*** Available data ***

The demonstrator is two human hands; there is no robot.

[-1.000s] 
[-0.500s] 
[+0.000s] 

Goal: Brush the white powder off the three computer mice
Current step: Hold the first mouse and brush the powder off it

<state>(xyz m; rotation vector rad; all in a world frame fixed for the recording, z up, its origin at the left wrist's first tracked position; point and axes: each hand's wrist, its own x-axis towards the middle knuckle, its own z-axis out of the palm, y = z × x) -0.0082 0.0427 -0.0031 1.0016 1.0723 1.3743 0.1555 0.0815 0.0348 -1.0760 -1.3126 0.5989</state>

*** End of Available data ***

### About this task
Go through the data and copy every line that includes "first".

### The completed task
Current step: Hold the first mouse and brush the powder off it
<state>(xyz m; rotation vector rad; all in a world frame fixed for the recording, z up, its origin at the left wrist's first tracked position; point and axes: each hand's wrist, its own x-axis towards the middle knuckle, its own z-axis out of the palm, y = z × x) -0.0082 0.0427 -0.0031 1.0016 1.0723 1.3743 0.1555 0.0815 0.0348 -1.0760 -1.3126 0.5989</state>

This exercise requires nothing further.